If you can't see the bright side, polish the dull side.
Posted By: Capital Kiwi Re: Ultrasound - 09/26/02 09:40 AM
Whoever designed our bodies must actually be patted on the back. There's not a lot of space to waste and a lot of interlinked subsystems to cram in. Whoever it was obviously took suitcase packing lessons from my wife ...

Posted By: FishonaBike Re: no symmetry - 09/26/02 10:06 AM
Human bilateral symmetry is truly only skin deep

Less than that really, wofa - there's that experiment/game where you stick a mirror vertically on a picture of someone's face (along the nose line) and produce two significantly different, though perfectly symmetrical, faces. There's actually something alien-looking about perfect symmetry.

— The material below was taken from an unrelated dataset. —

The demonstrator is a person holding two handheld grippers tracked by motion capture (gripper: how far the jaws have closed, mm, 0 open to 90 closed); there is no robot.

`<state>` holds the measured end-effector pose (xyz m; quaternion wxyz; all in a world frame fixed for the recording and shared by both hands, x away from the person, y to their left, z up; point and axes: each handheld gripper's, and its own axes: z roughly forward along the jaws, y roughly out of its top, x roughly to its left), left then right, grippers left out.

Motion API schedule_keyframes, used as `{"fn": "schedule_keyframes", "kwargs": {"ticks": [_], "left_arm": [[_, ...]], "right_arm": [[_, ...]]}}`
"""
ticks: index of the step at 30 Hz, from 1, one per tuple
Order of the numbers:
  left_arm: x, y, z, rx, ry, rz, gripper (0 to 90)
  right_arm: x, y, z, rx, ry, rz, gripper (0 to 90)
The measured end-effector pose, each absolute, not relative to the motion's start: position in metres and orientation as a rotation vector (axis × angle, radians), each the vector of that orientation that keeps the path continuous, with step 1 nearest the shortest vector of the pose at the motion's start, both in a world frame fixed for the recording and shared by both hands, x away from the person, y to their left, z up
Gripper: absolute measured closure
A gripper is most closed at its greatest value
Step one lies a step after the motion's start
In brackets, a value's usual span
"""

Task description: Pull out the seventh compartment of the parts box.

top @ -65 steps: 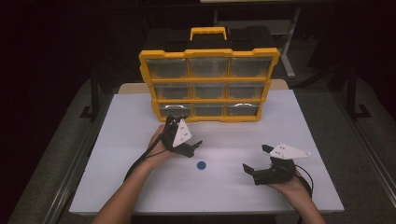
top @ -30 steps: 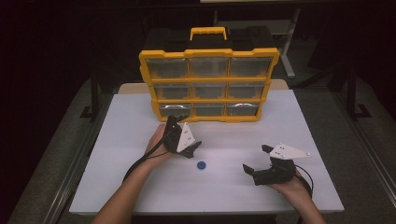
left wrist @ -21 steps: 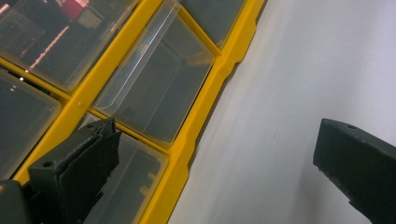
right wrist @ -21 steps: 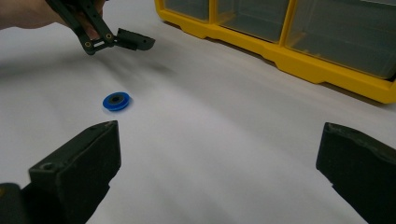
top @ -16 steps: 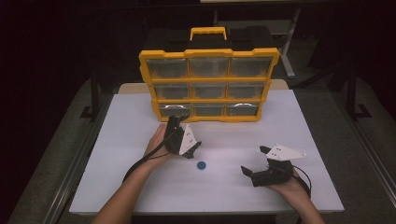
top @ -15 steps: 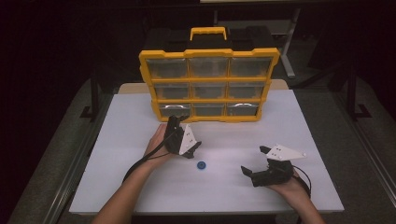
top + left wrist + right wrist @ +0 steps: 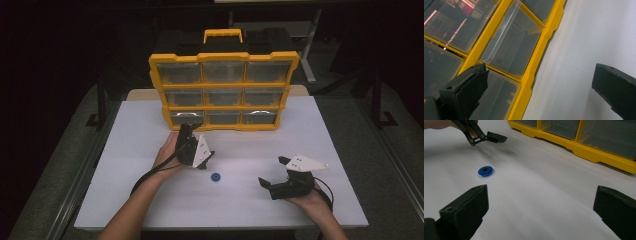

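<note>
We hold our left gripper up against the bottom-left clear plastic drawer of the yellow-framed organiser, jaws wide apart and empty, likely lined up to pull that drawer out. The small blue round disc lies on the white bench between our hands. Our right gripper rests low on the bench, jaws apart, pointed at the disc.

A lab or workshop set up for recording: a plain white surface stands in a dark room, with a yellow parts organiser of clear drawers on it and metal furniture legs behind.
</note>
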<state>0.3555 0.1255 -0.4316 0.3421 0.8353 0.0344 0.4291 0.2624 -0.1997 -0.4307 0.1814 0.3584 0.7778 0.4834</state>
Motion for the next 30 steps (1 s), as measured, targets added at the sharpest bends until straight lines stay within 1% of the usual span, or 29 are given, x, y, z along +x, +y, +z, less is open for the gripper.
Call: {"fn": "schedule_keyframes", "kwargs": {"ticks": [18,30], "left_arm": [[0.3534,0.1251,-0.4335,2.194,0.002,1.235,0.0],[0.3526,0.1248,-0.4335,2.193,-0.035,1.285,0.0]], "right_arm": [[0.2619,-0.2012,-0.4300,1.012,2.192,1.354,0.0],[0.2616,-0.2011,-0.4298,1.012,2.186,1.354,0.0]]}}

Posted By: wsieber Re: Mach links! - 10/02/02 05:22 AM
though symmetry in the human body disappears when there is no adaptive pressure to retain it
In my view, this statement puts things upside-down: If you consider evolution of organisms, the more primitive was the more symmetrical, and each breach of symmetry represented a jump in evolution (spherical -> cylindrical -> flat with differentiated underside -> front-end and back end + left and right asymmetry). It was thus "adaptive pressure" that made asymmetrical organisms "win", roughly speaking. There are still highly symmetrical competitors around, like the viruses (do not re-start a thread about this plural).

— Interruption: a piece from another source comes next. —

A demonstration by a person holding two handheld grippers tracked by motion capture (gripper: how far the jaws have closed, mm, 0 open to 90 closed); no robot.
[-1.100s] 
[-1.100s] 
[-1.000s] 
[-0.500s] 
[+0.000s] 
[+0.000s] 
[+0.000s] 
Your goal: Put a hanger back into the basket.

Posted By: of troy Re: no symmetry - 10/02/02 01:25 PM
the lack of perfect symmetry is why we don't usually like our own photos-- we are used to looking at ourselves in a mirror, and we get used to that view. in a photo, we don't have that reverse symmetry, and we don't look as we would expect.

it is very interesting to take a full frontal face view, slice it down the middle, and then make two perfectly symmetrical faces out of each half.. not to hard to do with a program like photoshop.

the three images are distictly different, and both look like the whole face, but the doubled right and the doubled left often don't look at all alike.

still, there is a good deal of evidence that the concept of beauty is linked to symmetry in the face.